I'm using the .NET framework 4.5 and more specifically System.IO.Compression namespace.
The objective is to allow a user to download a zip file through a ASP.NET MVC application.
The zip file is being generated and sent to the client but when I try to open it by doing double click on it I get the following error:
Windows cannot open the folder. The compressed (zipped) folder ... is invalid.
Here's my code:

[HttpGet]
public FileResult Download()
{
    var fileOne = CreateFile(VegieType.POTATO);
    var fileTwo = CreateFile(VegieType.ONION);
    var fileThree = CreateFile(VegieType.CARROT);

    IEnumerable<FileContentResult> files = new List<FileContentResult>() { fileOne, fileTwo, fileThree };
    var zip = CreateZip(files);

    return zip;
}

private FileContentResult CreateFile(VegieType vType)
{
    string fileName = string.Empty;
    string fileContent = string.Empty;

    switch (vType)
    {
        case VegieType.BATATA:
            fileName = "batata.csv";
            fileContent = "THIS,IS,A,POTATO";
            break;
        case VegieType.CEBOLA:
            fileName = "cebola.csv";
            fileContent = "THIS,IS,AN,ONION";
            break;
        case VegieType.CENOURA:
            fileName = "cenoura.csv";
            fileContent = "THIS,IS,A,CARROT";
            break;
        default:
            break;
    }

    var fileBytes = Encoding.GetEncoding(1252).GetBytes(fileContent);
    return File(fileBytes, MediaTypeNames.Application.Octet, fileName);
}

private FileResult CreateZip(IEnumerable<FileContentResult> files)
{
    byte[] retVal = null;

    if (files.Any())
    {
        using (MemoryStream zipStream = new MemoryStream())
        {
            using (ZipArchive archive = new ZipArchive(zipStream, ZipArchiveMode.Create, false))
            {
                foreach (var f in files)
                {
                    var entry = archive.CreateEntry(f.FileDownloadName, CompressionLevel.Fastest);
                    using (var entryStream = entry.Open())
                    {
                        entryStream.Write(f.FileContents, 0, f.FileContents.Length);
                        entryStream.Close();
                    }
                }

                zipStream.Position = 0;
                retVal = zipStream.ToArray();
            }
        }
    }

    return File(retVal, MediaTypeNames.Application.Zip, "horta.zip");
}

Can anyone please shed some light on why is windows saying that my zip file is invalid when I double click on it.
A final consideration, I can open it using 7-Zip.

Buchenwald answered 21/10, 2016 at 11:21 Comment(0)

You need to get the MemoryStream buffer via ToArray after the ZipArchive object gets disposed. Otherwise you end up with corrupted archive.

And please note that I have changed the parameters of ZipArchive constructor to keep it open when adding entries.
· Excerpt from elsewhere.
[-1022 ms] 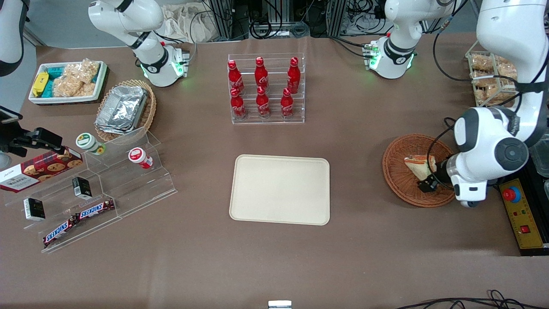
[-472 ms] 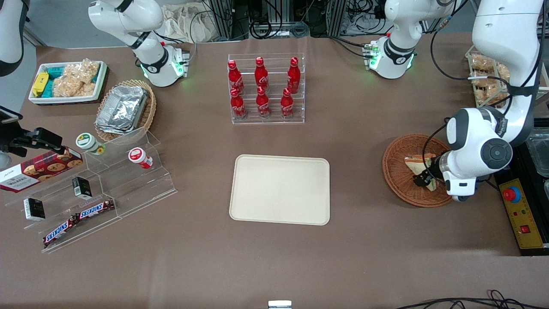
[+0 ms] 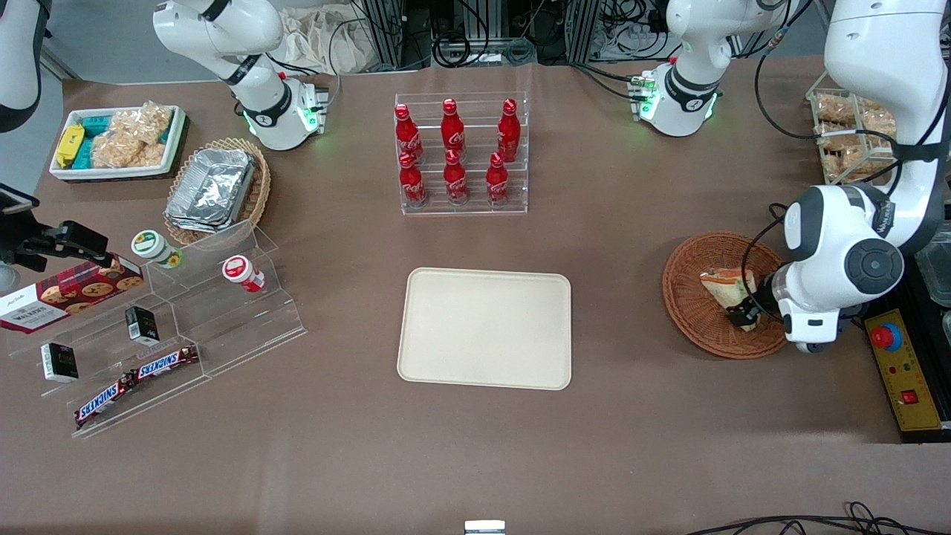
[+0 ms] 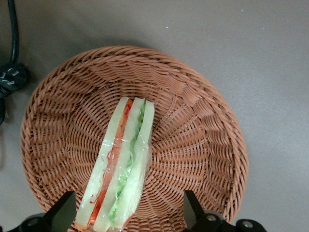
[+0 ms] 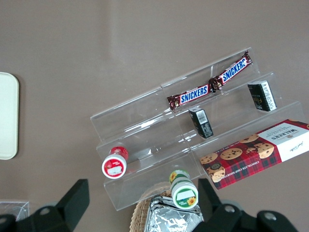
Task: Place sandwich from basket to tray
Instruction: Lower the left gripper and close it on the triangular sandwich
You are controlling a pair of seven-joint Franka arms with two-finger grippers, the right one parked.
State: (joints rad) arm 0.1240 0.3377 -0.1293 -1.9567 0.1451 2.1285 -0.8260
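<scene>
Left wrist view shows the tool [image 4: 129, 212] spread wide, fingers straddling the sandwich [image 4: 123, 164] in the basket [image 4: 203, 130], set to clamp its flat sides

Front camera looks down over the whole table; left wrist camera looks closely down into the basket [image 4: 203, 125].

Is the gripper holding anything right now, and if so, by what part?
Nothing. The gripper is open over the basket, fingers apart either side of the sandwich's end.
</scene>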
There is some checksumming going on when the ZipArchive is beeing disposed so if you read the MemoryStream before, it is still incomplete.

    private FileResult CreateZip(IEnumerable<FileContentResult> files)
    {
        byte[] retVal = null;

        if (files.Any())
        {
            using (MemoryStream zipStream = new MemoryStream())
            {
                using (ZipArchive archive = new ZipArchive(zipStream, ZipArchiveMode.Create, true))
                {
                    foreach (var f in files)
                    {
                        var entry = archive.CreateEntry(f.FileDownloadName, CompressionLevel.Fastest);
                        using (BinaryWriter writer = new BinaryWriter(entry.Open()))
                        {                                   
                            writer.Write(f.FileContents, 0, f.FileContents.Length);
                            writer.Close();
                        }
                    }

                    zipStream.Position = 0;
                }
                retVal = zipStream.ToArray();
            }
        }

        return File(retVal, MediaTypeNames.Application.Zip, "horta.zip");
    }

Quinate answered 21/10, 2016 at 13:14 Comment(5)

OP said he able to open it using 7-Zip. So Dispose should not be issue – Gangboard 21/10, 2016 at 13:26

Wondering about setting the position to 0 of the memory stream before disposing of the ZipArchive. The Dispose of the ZipArchive I believe does some finalizing of the zip. – Benil 21/10, 2016 at 13:29

Thanks a lot Michal, you were right. It's working now. – Wainscot 21/10, 2016 at 13:44

It would appear in my testing that I didn't need to create a MemoryStream buffer (which was good because I was creating a 14GB zip file backup), I only needed to call the Dispose method ZipArchive explicitly. This is on VS2017 Community .NET (4.6) Console project. – Humdrum 27/7, 2017 at 4:2

@GauravKP Indeed the OP said he could open it via 7Z, but not via Windows explorer. This is the solution. Solved my problem too, which was essencially the same, only I have created a Helper class, so the ZipArchive is not in the same function as the return of the zip file – Cureall 18/5, 2021 at 12:7

Just return the stream...

private ActionResult CreateZip(IEnumerable files)
{
    if (files.Any())
    {
        MemoryStream zipStream = new MemoryStream();
        using (ZipArchive archive = new ZipArchive(zipStream, ZipArchiveMode.Create, false))
        {
            foreach (var f in files)
            {
               var entry = archive.CreateEntry(f.FileDownloadName, CompressionLevel.Fastest);
               using (var entryStream = entry.Open())
               {
                   entryStream.Write(f.FileContents, 0, f.FileContents.Length);
                   entryStream.Close();
               }
           }

        }

        zipStream.Position = 0;
        return File(zipStream, MediaTypeNames.Application.Zip, "horta.zip");
    }

    return new EmptyResult();
}

Benil answered 21/10, 2016 at 13:25 Comment(0)

Try changing

using (ZipArchive archive = new ZipArchive(zipStream, ZipArchiveMode.Create, false))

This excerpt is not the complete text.